- _Problem statement_
Repeat precisely the span of lines below that opens with the line containing "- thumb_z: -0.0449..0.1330" and closes with the line containing "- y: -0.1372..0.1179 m", both included.
※
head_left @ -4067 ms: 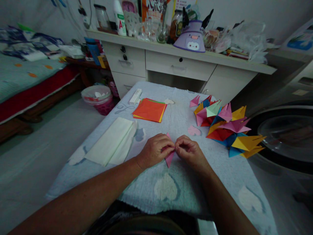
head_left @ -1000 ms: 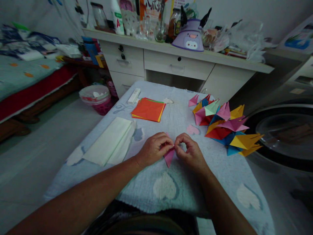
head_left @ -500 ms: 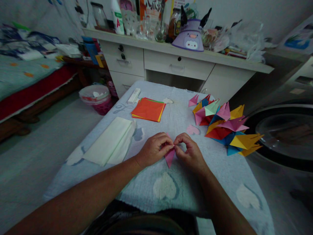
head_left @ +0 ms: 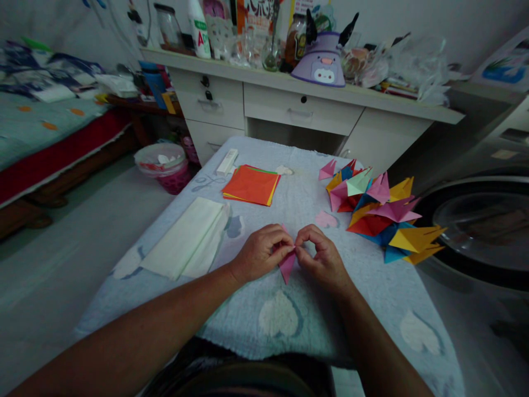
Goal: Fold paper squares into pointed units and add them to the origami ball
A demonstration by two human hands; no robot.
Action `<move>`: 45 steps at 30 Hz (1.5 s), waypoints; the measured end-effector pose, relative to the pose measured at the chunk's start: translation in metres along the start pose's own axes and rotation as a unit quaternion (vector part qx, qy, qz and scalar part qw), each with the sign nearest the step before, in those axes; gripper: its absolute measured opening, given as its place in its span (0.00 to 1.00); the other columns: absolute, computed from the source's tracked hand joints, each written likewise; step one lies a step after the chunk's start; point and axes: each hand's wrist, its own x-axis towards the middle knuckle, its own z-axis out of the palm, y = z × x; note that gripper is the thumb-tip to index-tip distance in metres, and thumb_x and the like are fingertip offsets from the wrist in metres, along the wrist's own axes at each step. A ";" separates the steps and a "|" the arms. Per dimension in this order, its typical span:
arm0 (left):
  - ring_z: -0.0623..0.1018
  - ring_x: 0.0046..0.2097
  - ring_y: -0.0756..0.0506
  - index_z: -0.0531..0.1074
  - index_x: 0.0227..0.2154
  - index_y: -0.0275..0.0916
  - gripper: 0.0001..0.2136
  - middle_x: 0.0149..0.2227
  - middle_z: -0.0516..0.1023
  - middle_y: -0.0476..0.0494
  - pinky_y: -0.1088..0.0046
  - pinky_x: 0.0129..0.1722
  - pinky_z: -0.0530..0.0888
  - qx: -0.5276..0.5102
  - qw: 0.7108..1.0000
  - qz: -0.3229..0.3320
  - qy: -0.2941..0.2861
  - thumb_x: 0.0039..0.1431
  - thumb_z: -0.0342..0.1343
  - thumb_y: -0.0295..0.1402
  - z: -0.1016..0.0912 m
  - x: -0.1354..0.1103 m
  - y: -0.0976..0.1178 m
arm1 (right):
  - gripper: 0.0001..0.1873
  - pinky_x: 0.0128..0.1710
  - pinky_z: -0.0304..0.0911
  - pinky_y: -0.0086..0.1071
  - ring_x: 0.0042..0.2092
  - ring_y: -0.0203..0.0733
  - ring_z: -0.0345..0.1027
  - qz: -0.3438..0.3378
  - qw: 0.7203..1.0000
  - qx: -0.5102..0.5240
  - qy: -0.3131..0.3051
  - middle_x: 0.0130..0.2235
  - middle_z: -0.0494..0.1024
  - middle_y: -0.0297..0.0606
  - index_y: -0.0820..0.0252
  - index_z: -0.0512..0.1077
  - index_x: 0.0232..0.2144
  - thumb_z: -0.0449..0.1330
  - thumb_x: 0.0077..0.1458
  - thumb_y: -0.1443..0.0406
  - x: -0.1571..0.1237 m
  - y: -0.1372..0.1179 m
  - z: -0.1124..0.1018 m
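A small folded piece of pink origami paper (head_left: 287, 268) is held just above the cloth-covered table, between my two hands. My left hand (head_left: 266, 249) pinches it from the left, thumb against the fingers. From the right, my right hand (head_left: 319, 255) grips its edge between thumb and forefinger, the fingertips almost touching those of the left. My fingers cover the middle of the paper; a pointed lower end and a small upper tip show. To the right lies a cluster of folded paper cranes (head_left: 372, 212) in pink, red, yellow, blue and pale green.
A stack of square coloured paper (head_left: 250, 185), orange on top, lies ahead of my hands. Beside it is a narrow white box (head_left: 227, 161). Pale folded sheets (head_left: 185, 237) rest on the left. A white desk (head_left: 301, 113) stands behind the table (head_left: 248, 331).
Almost nothing differs. Both hands keep their pinch on the pink paper, and the right fingertips sit very slightly further right.
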 end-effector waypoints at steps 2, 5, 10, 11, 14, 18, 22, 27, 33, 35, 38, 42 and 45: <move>0.74 0.34 0.49 0.74 0.32 0.37 0.03 0.31 0.74 0.47 0.74 0.35 0.71 0.003 1.000 0.006 -0.001 0.60 0.55 0.28 0.000 0.000 -0.001 | 0.05 0.42 0.60 0.35 0.38 0.40 0.65 -0.002 1.000 -0.002 -0.001 0.34 0.69 0.34 0.55 0.68 0.29 0.57 0.53 0.71 0.000 -0.001 0.000; 0.74 0.35 0.49 0.74 0.32 0.38 0.03 0.31 0.74 0.47 0.73 0.36 0.71 0.005 1.000 0.009 -0.005 0.60 0.55 0.28 0.001 -0.001 -0.003 | 0.05 0.42 0.60 0.35 0.38 0.41 0.65 -0.005 1.000 -0.009 -0.003 0.34 0.69 0.34 0.55 0.67 0.29 0.57 0.53 0.71 -0.001 -0.001 0.000; 0.74 0.34 0.49 0.74 0.32 0.37 0.03 0.31 0.74 0.46 0.74 0.35 0.71 0.000 1.000 -0.004 -0.008 0.61 0.56 0.28 0.001 -0.001 -0.002 | 0.06 0.42 0.60 0.36 0.39 0.42 0.65 -0.004 1.000 -0.027 -0.002 0.34 0.70 0.34 0.55 0.68 0.32 0.58 0.53 0.71 -0.001 -0.001 0.000; 0.74 0.34 0.49 0.74 0.32 0.37 0.03 0.31 0.74 0.46 0.74 0.35 0.71 -0.001 1.000 -0.006 -0.007 0.61 0.56 0.28 0.001 -0.001 -0.002 | 0.05 0.42 0.60 0.36 0.39 0.42 0.65 -0.005 1.000 -0.028 -0.003 0.34 0.70 0.34 0.55 0.69 0.32 0.58 0.53 0.71 -0.001 -0.001 0.000; 0.74 0.34 0.50 0.74 0.32 0.37 0.03 0.31 0.73 0.47 0.74 0.35 0.71 -0.002 1.000 -0.005 -0.004 0.61 0.55 0.28 0.001 0.000 -0.001 | 0.04 0.42 0.60 0.36 0.39 0.42 0.66 -0.010 0.999 -0.031 -0.004 0.34 0.71 0.35 0.55 0.70 0.31 0.59 0.54 0.70 0.000 -0.002 -0.001; 0.74 0.35 0.49 0.73 0.33 0.38 0.04 0.31 0.74 0.47 0.73 0.35 0.71 0.008 1.000 0.003 -0.006 0.61 0.55 0.28 0.001 0.000 -0.003 | 0.04 0.42 0.61 0.37 0.39 0.42 0.66 -0.019 0.999 -0.033 -0.006 0.34 0.71 0.35 0.55 0.70 0.31 0.60 0.54 0.69 0.000 -0.002 -0.003; 0.74 0.36 0.48 0.73 0.32 0.38 0.04 0.31 0.74 0.47 0.72 0.36 0.71 0.021 1.000 0.013 -0.008 0.62 0.54 0.28 0.001 0.000 -0.004 | 0.04 0.41 0.61 0.37 0.39 0.42 0.66 -0.024 0.999 -0.027 -0.006 0.34 0.71 0.35 0.55 0.70 0.31 0.59 0.55 0.70 0.000 -0.002 -0.004; 0.74 0.36 0.48 0.72 0.32 0.37 0.04 0.31 0.74 0.46 0.72 0.37 0.70 0.035 0.999 0.036 -0.004 0.62 0.54 0.27 0.001 0.001 -0.004 | 0.04 0.41 0.61 0.37 0.39 0.42 0.66 -0.019 1.000 -0.021 -0.009 0.34 0.71 0.36 0.55 0.71 0.30 0.58 0.55 0.70 0.001 -0.004 -0.004; 0.73 0.34 0.48 0.71 0.30 0.37 0.03 0.29 0.73 0.47 0.72 0.36 0.70 0.046 0.998 0.042 0.000 0.59 0.55 0.26 0.000 0.002 0.001 | 0.05 0.41 0.60 0.36 0.38 0.41 0.66 -0.007 1.000 -0.025 -0.011 0.33 0.71 0.35 0.56 0.70 0.29 0.59 0.54 0.70 0.000 -0.002 -0.003; 0.73 0.34 0.48 0.71 0.29 0.38 0.03 0.29 0.74 0.47 0.72 0.35 0.70 0.046 0.998 0.041 0.003 0.59 0.56 0.26 -0.001 0.002 0.001 | 0.05 0.41 0.60 0.36 0.38 0.41 0.65 -0.002 1.000 -0.025 -0.012 0.33 0.71 0.35 0.56 0.70 0.29 0.59 0.54 0.70 0.000 -0.001 -0.003; 0.73 0.34 0.48 0.71 0.29 0.38 0.05 0.29 0.74 0.47 0.72 0.36 0.69 0.045 0.998 0.047 0.005 0.60 0.55 0.27 -0.001 0.002 0.002 | 0.05 0.41 0.60 0.35 0.39 0.41 0.66 0.005 1.000 -0.019 -0.014 0.33 0.71 0.35 0.56 0.70 0.30 0.59 0.53 0.71 0.000 -0.001 -0.003; 0.72 0.34 0.48 0.70 0.28 0.37 0.05 0.29 0.73 0.47 0.72 0.36 0.69 0.047 0.998 0.051 0.001 0.60 0.54 0.26 0.000 0.002 0.002 | 0.05 0.42 0.60 0.35 0.39 0.40 0.66 0.011 1.000 -0.011 -0.015 0.34 0.71 0.34 0.56 0.69 0.31 0.59 0.53 0.71 0.000 -0.001 -0.002; 0.72 0.35 0.48 0.71 0.28 0.37 0.05 0.29 0.73 0.47 0.71 0.37 0.69 0.048 0.998 0.052 0.000 0.59 0.54 0.25 0.000 0.003 0.002 | 0.05 0.42 0.60 0.34 0.39 0.40 0.66 0.010 1.000 -0.011 -0.010 0.34 0.71 0.34 0.57 0.69 0.30 0.58 0.53 0.71 0.000 0.000 -0.001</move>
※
- _Response to the exercise_
  - thumb_z: -0.0449..0.1330
  - thumb_x: 0.0077..0.1458
  - thumb_y: -0.1443..0.0406
  - x: -0.1571..0.1237 m
  - y: -0.1372..0.1179 m

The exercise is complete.